I due motivi, tra loro omogenei, devono esaminarsi congiuntamente. Il ricorso è inammissibile, in assenza di un pieno confronto con l’ordinanza impugnata. Va premesso che il giudice ha precisato che si tratta di confisca ai sensi dell’art. 240 cod. pen. e che, nel caso in esame, si tratterebbe di un bene culturale oggetto di presunzione di proprietà pubblica, superabile solo ove il privato – nel quadro, si deve ritenere, dell’art. 240 comma 4 cod. pen. dimostri di essere il legittimo proprietario siccome assegnatario o cessionano legittimo di beni archeologici ovvero acquirente in epoca anteriore alla legge n. 364/1909. Ha quindi escluso che sia intervenuta in favore del ricorrente la dimostrazione di una delle predette circostanze legittimanti la regolare titolarità del bene, evidenziando l’insufficienza delle dichiarazioni della sedicente zia dell’COGNOME e di ogni altro dato documentale.
Rispetto a tale motivazione, il ricorrente non si confronta appieno, con particolare riferimento ai tema di una intervenuta legittima assegnazione o cessione del bene archeologici ovvero del suo acquisto in epoca anteriore alle legge 364/1900, atteso che, da una parte, non si fa menzione di alcuno degli atti formali evocati dai concetti di assegnazione, cessione o acquisto, dall’altra, il ricorrente si limita a dare per scontata la titolarità del bene prima della predetl:a legge senza alcuna specificazione al riguardo, effettivamente dimostrativa in tal
senso, a fronte, tra l’altro, della incontestata limitatezza significativa del dichiarazioni della “sedicente” zia, che fa solo generico riferimento alla conoscenza della circostanza per cui l’COGNOME sarebbe proprietario dello specchio in questione. Quanto poi alla dedotta violazione degli artt. gli artt. da 10 a 17 del Dlgs. 42/2004, in assenza di una dichiarazione statale di interesse per il bene in questione, è sufficiente osservare che quando si tratti di beni quali i beni archeologici, non si richiede l’accertamento del cosiddetto interesse culturale nè che i medesimi siano qualificati come culturali da un provvedimento amministrativo, essendo sufficiente che la “culturalità” sia desumibile dalle caratteristiche del bene (cfr. amplius in motivazione, Sez. 3 – n. 30653 del 05/06/2024) Rv. 286801 – 01).

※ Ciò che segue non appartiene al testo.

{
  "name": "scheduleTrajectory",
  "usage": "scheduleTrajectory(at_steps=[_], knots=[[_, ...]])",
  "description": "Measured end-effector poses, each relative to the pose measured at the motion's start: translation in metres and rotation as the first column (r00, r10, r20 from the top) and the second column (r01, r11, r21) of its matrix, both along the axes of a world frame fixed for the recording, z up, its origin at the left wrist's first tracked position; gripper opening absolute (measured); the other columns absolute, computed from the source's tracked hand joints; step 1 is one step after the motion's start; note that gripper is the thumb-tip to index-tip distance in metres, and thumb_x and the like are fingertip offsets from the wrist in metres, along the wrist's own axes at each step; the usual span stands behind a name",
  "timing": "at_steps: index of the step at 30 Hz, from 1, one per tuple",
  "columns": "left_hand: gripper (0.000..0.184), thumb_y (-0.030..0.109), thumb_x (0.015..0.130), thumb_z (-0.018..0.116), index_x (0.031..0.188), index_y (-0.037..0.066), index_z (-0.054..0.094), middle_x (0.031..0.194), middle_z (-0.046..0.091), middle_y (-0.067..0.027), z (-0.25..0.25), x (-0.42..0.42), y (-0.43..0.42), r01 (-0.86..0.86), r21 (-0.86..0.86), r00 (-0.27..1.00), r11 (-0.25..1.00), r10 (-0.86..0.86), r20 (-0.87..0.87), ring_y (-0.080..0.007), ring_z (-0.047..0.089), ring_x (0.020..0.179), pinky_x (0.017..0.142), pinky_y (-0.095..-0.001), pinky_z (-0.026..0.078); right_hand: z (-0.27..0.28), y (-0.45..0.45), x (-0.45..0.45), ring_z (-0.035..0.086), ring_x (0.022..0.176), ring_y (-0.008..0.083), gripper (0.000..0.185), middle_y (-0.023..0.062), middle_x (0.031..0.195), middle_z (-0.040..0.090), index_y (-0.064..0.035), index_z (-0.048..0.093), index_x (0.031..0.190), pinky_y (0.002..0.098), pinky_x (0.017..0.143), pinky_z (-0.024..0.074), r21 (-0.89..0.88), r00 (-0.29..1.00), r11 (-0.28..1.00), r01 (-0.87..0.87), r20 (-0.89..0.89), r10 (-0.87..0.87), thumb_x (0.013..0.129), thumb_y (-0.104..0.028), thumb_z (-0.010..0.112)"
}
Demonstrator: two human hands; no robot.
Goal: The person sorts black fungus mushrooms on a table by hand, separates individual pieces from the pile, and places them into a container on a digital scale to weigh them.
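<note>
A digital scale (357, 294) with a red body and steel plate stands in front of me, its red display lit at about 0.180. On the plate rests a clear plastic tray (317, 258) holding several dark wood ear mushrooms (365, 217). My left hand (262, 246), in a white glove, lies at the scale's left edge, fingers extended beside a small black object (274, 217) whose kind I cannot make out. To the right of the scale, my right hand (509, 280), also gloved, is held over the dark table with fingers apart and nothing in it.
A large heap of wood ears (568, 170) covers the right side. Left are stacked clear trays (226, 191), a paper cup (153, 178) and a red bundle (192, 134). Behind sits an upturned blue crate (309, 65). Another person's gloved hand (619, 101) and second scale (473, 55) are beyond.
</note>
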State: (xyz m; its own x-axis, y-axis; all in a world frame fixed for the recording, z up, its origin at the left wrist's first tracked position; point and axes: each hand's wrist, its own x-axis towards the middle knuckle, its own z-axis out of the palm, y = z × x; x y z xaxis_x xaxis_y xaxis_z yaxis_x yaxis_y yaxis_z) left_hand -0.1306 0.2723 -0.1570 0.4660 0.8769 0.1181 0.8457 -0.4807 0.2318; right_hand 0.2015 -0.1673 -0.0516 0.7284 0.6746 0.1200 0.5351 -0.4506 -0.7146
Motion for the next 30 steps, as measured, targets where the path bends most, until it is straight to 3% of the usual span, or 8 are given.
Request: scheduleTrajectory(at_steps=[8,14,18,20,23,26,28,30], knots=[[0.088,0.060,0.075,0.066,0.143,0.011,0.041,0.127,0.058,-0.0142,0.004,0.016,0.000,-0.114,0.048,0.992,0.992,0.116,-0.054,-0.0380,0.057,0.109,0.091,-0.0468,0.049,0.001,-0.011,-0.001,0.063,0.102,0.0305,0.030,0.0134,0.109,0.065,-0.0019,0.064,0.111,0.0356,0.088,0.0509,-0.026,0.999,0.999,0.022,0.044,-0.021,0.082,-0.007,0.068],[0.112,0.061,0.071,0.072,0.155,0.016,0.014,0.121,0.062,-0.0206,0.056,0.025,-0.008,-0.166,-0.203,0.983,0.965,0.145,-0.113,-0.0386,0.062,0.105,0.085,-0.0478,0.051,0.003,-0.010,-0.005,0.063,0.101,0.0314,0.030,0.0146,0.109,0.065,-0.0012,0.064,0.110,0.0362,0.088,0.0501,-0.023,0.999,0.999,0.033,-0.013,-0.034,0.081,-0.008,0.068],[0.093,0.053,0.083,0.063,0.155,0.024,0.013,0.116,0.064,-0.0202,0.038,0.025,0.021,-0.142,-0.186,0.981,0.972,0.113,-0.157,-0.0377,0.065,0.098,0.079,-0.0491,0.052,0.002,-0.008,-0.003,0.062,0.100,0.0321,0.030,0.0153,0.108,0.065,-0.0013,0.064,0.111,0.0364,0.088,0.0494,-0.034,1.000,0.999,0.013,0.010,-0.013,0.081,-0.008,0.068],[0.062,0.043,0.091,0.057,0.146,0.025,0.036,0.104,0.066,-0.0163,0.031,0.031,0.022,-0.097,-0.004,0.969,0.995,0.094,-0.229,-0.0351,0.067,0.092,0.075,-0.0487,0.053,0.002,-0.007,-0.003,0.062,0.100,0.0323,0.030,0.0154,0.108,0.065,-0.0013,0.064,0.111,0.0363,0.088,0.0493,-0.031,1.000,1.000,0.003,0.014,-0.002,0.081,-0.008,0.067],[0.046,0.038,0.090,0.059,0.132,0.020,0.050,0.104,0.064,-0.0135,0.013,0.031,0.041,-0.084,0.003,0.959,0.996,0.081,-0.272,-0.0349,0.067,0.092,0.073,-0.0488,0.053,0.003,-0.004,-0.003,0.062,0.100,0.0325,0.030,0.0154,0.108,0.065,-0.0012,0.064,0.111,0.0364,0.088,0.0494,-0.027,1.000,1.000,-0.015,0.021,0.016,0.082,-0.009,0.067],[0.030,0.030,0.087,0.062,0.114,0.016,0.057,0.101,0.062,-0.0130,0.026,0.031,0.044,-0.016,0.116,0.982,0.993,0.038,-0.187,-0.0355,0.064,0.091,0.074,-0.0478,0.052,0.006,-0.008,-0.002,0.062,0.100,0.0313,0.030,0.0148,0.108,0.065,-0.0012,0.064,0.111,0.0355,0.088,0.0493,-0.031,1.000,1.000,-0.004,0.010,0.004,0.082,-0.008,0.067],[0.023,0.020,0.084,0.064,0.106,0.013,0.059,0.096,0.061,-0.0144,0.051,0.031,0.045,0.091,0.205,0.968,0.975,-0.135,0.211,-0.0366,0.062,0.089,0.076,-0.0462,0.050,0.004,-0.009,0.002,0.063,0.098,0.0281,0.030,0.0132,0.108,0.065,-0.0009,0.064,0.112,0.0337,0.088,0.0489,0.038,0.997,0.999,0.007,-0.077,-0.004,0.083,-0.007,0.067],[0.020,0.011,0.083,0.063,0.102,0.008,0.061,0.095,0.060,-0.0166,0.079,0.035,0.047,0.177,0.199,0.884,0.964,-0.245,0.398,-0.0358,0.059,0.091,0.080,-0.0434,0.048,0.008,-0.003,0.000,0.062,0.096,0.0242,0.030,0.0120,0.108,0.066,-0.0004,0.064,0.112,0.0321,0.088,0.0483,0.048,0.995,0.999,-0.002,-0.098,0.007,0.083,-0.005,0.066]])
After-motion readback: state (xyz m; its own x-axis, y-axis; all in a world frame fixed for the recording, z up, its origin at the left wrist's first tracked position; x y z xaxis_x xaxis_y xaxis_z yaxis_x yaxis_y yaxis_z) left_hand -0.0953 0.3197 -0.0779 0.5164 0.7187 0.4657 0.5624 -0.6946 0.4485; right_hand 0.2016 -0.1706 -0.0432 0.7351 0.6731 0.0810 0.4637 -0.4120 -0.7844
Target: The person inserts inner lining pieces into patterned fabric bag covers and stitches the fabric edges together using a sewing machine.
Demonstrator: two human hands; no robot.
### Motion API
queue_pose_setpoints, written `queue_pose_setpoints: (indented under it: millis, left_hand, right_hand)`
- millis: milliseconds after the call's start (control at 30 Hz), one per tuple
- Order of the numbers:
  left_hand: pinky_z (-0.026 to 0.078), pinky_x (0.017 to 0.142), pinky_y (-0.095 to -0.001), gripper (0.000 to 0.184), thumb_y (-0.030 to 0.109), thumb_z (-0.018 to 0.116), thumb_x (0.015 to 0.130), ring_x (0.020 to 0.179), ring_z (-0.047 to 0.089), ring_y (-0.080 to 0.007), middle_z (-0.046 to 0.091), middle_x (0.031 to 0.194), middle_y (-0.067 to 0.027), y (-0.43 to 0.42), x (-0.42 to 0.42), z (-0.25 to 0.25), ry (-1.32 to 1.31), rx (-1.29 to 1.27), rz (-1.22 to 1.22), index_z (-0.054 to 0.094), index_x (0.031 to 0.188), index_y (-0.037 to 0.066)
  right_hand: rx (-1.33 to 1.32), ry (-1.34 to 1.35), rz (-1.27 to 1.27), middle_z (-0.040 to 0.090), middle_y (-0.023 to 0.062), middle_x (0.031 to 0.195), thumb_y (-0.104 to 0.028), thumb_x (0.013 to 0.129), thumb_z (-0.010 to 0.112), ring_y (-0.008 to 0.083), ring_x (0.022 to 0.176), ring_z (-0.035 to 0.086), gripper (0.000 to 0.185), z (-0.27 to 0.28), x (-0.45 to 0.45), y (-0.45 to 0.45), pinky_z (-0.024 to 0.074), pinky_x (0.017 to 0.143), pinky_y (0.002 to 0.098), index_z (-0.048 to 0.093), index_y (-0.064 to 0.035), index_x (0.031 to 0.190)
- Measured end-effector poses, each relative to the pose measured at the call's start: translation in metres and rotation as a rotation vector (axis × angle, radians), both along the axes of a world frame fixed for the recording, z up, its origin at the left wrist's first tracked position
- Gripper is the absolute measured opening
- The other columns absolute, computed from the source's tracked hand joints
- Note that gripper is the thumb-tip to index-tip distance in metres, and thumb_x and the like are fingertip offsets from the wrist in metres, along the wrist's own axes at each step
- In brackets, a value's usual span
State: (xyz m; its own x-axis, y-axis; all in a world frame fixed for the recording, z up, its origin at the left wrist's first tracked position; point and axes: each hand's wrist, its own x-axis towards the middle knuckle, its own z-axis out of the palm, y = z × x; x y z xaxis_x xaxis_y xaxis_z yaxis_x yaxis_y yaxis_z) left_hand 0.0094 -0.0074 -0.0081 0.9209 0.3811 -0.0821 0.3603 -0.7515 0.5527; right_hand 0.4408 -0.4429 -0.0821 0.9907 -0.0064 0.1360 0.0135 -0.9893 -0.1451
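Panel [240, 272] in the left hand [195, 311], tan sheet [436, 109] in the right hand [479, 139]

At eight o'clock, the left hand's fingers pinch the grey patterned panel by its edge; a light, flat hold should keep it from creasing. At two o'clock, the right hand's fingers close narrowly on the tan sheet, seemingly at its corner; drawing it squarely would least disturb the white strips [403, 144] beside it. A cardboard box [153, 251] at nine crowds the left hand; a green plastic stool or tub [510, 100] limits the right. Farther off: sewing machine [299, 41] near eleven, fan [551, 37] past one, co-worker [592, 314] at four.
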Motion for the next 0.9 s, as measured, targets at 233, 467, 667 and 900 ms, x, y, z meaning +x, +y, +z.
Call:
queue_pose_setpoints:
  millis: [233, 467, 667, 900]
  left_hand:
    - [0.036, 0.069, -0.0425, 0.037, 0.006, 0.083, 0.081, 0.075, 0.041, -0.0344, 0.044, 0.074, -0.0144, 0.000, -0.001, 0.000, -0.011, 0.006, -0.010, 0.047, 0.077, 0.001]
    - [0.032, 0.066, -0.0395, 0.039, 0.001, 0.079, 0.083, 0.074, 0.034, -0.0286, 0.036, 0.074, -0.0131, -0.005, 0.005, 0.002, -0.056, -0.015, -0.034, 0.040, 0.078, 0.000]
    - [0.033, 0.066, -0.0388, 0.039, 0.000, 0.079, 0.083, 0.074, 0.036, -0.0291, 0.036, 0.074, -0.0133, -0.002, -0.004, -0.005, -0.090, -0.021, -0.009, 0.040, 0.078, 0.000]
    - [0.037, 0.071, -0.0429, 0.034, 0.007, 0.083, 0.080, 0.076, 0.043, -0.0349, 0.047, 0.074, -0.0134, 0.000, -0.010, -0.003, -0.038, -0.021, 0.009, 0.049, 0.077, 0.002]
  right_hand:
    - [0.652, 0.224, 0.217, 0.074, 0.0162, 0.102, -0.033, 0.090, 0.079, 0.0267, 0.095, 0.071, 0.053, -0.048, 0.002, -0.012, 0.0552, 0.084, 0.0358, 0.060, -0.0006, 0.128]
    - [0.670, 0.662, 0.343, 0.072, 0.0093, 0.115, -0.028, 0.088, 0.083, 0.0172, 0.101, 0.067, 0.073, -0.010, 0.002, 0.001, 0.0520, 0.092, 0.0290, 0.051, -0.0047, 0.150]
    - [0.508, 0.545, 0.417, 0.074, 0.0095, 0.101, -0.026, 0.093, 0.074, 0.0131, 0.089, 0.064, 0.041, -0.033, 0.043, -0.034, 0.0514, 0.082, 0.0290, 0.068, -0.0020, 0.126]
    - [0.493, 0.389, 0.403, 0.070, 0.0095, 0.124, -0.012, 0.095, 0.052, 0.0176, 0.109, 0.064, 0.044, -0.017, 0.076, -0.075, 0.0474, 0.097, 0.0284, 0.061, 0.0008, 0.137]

6. Sulla base delle considerazioni che precedono, la Corte ritiene pertanto che il ricorso debba essere dichiarato inammissibile, con conseguente onere per il ricorrente, ai sensi dell’art. 616 cod. proc. pen., di sostenere le spese del procedimento. Tenuto, poi, conto della sentenza della Corte costituzionale in data 13 giugno 2000, n. 186, e considerato che non vi è ragione di ritenere che il ricorso sia stato presentato senza “versare in colpa nella determinazione della causa di inammissibilità”, si dispone che il ricorrente versi la somma, determinata in via equitativa, di euro 3.000,00 in favore della Cassa delle Ammende.
P.Q.M.
dichiara inammissibile il ricorso e condanna il ricorrente al pagamento delle spese processuali e della somma di euro tremila in favore della Cassa delle Ammende
Così deciso in Roma, il 14 novembre 2024.